An image came across my Tumblr dash the other day that immediately seized my imagination: Jean-Léon Gérôme’s La Verité sortant du puits (Truth Coming Out of Her Well), which is often more poetically referred to as La Verité sortant du puits armée de son martinet pour châtier humanité (Truth Coming Out of Her Well [Armed with a Martinet] to Shame Mankind), dated to 1896 and currently in the collection of the Musée Anne-de-Beaujeu. I’d never seen the painting before, in spite of a relatively good acquaintance with Gérôme’s work (I have a bashful love of Orientalist painting and studied him both as an undergrad and as a graduate student), and it struck a chord that is still resonating.

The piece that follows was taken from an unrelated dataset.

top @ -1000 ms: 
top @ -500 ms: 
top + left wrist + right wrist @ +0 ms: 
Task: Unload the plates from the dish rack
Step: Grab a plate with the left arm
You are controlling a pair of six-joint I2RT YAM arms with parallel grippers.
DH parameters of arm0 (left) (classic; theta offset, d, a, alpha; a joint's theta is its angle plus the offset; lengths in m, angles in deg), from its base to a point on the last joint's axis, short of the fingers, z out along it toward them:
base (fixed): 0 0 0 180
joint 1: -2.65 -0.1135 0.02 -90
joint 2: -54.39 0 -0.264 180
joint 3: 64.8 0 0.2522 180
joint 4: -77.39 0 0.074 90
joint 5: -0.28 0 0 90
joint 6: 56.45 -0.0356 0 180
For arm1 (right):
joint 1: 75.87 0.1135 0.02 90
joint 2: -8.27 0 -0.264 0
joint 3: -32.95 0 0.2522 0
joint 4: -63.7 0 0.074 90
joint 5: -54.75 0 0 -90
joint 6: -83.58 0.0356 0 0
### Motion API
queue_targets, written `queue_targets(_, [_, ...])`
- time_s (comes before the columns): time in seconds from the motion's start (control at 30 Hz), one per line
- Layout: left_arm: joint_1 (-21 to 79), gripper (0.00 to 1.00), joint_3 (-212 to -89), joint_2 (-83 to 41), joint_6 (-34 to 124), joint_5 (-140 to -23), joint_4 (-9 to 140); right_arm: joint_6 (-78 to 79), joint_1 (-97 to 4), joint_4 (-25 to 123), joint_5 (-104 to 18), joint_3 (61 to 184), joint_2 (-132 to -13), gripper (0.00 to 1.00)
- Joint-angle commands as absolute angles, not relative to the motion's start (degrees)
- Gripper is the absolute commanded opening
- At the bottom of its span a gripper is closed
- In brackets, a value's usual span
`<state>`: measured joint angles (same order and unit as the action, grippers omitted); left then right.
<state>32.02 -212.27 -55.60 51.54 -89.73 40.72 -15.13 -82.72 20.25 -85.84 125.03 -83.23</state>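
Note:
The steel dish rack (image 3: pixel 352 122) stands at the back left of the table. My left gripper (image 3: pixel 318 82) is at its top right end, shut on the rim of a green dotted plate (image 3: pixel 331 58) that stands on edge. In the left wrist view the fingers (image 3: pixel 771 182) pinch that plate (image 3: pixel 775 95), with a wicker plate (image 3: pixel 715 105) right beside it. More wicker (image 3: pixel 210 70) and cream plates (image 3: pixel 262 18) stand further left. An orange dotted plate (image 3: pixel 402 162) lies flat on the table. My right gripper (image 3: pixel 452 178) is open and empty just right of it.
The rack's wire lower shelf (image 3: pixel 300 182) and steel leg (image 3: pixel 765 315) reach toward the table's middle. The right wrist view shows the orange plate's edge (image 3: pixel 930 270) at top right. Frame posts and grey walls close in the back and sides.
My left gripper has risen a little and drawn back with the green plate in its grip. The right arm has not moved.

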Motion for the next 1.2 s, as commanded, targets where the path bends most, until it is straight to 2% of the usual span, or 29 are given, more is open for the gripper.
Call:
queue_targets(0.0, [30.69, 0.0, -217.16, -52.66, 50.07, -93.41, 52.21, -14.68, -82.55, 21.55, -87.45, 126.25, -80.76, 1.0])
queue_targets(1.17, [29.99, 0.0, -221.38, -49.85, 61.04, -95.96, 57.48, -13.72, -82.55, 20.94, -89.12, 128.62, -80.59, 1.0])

It’s not unusual to see allegorical paintings of Truth that depict her at or emerging from a well, particularly in the late-nineteenth century. Paul Baudry’s La Verité (1882, also in the collection of the Musée Anne-de-Beaujeu) features a Truth who sits placidly upon a well, while Edouard Debat-Ponsan’s La Verité sortant du puits (1898, Hôtel de Ville d’Amboise ) and Jules Arsène Garnier’s La Verité sortant du puits (ca. 1870s or 1880s) both portray the emergence of Truth from her well and the horrified reactions of the people around her. In Debat-Ponsan’s painting, two men physically restrain Truth in an attempt to force her back into the darkness. In Garnier’s work, men and women flee from the sight of her.

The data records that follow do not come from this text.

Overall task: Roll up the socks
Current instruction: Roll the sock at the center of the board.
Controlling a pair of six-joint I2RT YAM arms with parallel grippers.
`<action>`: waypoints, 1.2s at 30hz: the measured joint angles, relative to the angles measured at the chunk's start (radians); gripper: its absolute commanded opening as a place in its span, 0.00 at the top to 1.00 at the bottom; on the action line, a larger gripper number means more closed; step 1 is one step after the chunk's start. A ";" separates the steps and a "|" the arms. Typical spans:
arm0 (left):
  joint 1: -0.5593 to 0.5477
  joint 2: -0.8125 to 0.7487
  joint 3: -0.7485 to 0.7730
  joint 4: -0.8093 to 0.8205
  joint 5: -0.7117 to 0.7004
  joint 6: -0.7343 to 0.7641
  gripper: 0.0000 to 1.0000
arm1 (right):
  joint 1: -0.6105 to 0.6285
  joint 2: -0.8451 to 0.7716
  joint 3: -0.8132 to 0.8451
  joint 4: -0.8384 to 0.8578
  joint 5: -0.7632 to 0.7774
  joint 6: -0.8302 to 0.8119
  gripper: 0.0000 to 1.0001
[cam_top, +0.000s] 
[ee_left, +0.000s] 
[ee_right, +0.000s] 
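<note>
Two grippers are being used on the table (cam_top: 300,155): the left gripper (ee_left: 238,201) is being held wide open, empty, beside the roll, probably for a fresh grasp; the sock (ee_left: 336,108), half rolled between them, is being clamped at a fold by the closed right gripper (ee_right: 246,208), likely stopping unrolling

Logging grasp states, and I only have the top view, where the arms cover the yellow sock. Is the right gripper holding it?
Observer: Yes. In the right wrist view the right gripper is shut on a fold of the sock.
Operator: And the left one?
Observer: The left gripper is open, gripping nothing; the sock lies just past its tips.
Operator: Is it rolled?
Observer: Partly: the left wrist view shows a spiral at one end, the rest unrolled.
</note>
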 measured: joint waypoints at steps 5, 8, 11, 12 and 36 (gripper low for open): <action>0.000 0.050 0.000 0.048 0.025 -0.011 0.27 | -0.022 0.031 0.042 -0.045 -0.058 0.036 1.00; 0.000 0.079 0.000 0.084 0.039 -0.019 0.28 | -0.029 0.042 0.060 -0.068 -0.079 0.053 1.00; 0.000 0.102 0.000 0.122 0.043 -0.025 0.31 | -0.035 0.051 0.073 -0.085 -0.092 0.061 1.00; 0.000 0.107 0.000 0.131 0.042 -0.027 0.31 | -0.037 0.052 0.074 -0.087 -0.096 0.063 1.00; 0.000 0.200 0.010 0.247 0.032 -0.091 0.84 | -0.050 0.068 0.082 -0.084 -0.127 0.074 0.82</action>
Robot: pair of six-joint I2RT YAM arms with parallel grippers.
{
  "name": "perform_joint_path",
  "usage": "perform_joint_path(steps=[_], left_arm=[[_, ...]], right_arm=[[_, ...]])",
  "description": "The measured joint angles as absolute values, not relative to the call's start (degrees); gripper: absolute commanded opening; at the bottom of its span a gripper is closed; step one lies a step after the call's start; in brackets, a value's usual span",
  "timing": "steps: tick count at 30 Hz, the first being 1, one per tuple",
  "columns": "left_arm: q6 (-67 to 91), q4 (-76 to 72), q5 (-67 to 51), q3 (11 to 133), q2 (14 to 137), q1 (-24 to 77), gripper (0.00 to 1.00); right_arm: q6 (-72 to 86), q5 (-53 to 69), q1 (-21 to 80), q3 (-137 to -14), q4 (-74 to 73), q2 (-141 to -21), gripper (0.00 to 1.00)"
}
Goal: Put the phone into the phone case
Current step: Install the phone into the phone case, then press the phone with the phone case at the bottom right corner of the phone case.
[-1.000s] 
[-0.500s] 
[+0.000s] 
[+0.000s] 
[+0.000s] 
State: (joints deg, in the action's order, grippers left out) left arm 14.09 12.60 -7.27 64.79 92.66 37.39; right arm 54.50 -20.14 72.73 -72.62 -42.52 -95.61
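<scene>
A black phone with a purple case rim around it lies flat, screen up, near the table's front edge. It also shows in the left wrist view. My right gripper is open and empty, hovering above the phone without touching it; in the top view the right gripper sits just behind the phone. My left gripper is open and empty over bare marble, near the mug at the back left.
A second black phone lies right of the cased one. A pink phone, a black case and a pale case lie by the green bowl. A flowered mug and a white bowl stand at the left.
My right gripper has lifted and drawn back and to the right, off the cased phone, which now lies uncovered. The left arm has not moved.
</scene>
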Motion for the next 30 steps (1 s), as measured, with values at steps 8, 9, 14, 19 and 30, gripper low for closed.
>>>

But Gérôme’s painting. There’s no one there but Truth. And you.
And she stares. Right into your eyes as if she’s coming for you. She is depicted half-in and half-out of her well, and she brandishes a martinet whip. Her long black hair pours down her back, her mouth hangs open in a silent shout or scream, and her eyes. Her eyes are fixed on you.

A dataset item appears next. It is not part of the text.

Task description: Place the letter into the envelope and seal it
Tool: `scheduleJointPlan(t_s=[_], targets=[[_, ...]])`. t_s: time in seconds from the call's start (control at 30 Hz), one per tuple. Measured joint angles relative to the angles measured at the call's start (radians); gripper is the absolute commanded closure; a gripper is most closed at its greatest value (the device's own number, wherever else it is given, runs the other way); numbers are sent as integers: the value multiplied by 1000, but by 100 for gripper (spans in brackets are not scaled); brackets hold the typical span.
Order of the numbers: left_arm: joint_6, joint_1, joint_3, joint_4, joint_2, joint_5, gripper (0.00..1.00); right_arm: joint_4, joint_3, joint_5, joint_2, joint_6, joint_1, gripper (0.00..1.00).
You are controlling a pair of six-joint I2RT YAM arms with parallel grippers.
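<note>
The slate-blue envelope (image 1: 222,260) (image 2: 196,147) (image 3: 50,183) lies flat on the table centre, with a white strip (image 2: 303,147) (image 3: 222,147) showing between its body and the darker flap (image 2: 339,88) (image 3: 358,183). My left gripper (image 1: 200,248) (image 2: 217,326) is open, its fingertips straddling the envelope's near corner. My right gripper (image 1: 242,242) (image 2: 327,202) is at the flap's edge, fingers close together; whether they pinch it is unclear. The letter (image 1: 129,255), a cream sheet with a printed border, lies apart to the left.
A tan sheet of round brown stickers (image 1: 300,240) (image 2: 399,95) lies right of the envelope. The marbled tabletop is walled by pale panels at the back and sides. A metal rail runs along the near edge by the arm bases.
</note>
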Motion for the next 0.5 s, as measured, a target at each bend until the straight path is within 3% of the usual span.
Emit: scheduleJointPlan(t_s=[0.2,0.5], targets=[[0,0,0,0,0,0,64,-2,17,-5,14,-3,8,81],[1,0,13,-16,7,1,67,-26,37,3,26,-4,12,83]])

It’s an interpretation of Truth that moves the allegory beyond mere discomfort with the prospect of confronting truth and into the realm of horror. This is no supple beauty awaiting discovery or an arch mistress inviting you to brave the facts you’ve been staunchly ignoring; this is a woman scorned and coming for blood. Like Japan’s Okiku, who was accused of theft and thrown down a well by her master, and who rose from that depth every night to scream the truth of her murder to the heavens, this woman holds the key to an ugly, ugly truth.
It’s interesting to me, when I think of it, how many horror stories I’ve read that involve wells. Wailing Well by M.R. James, Wishing Well by Charles de Lint, Ringu by Suzuki Kōji. And in each of those cases, the well hides a dreadful truth—either one that must be confronted or one that should never be brought light. After all, people often think that truth is the best, and most honorable, course. (Tell the truth, they say, and shame the devil.) But it’s important not to confuse truth with honesty, for the reality is that truth can be a brutal thing, and there are dangers involved in looking it squarely in the face.
It delights me to imagine that Gérôme understood that reality; it delights me to no end.